Puis, c'était, dans un site inattendu, une nappe d'eau sautillant contre les roches, auxquelles s'adossaient des cabanes abandonnées de charbonniers.

C'est ainsi que de futaie en futaie, de taillis en taillis, et bien que le site devînt de plus en plus désert et sauvage, ce qui s'alliait mal avec la proximité d'une habitation, il fut tout à coup arrêté par un amas de pierres, formant un bastion de haute mine, qui n'était lui-même que la base d'un antique château ruiné.

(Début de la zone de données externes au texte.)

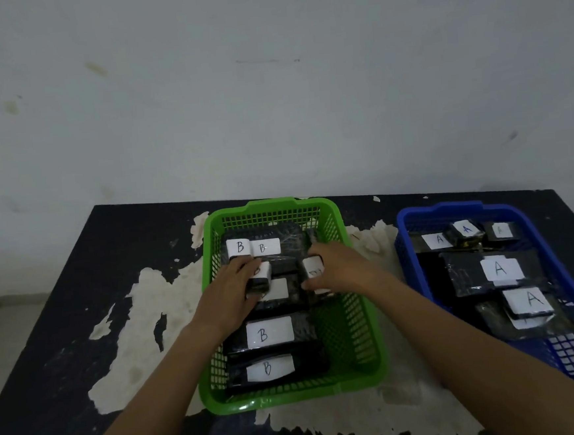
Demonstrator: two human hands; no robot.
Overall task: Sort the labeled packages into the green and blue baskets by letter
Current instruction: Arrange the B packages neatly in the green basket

Ayant contourné cet obstacle, le vicomte se trouva devant un parc dont la grille paraissait depuis si longtemps close et rouillée qu'il ne put comprendre la facilité avec laquelle elle roula sur ses gonds dès que son arrivée fut signalée.

Chose surprenante, l'allée principale avait été sarclée et ratissée récemment.

Le château présentait son flanc du côté de l'avenue et faisait face en retour sur une terrasse dominant les bois et si haut perchée que les chênes, en secouant leurs têtes, semblaient, de là, une prairie accidentée, moutonnée par le vent.

Cette terrasse était vaste, bordée de balustres enfouis sous les pariétaires et remplis de buissons parasites, partout où elle n'était pas dallée.

Vu en son entier, le castel n'était qu'un assemblage de constructions de diverses époques dont la plus ancienne datait de Henri II.

Les persiennes, lasses d'être closes, commençaient à pendre et à pourrir.

Les tuiles enlevées par les ouragans jonchaient la cour.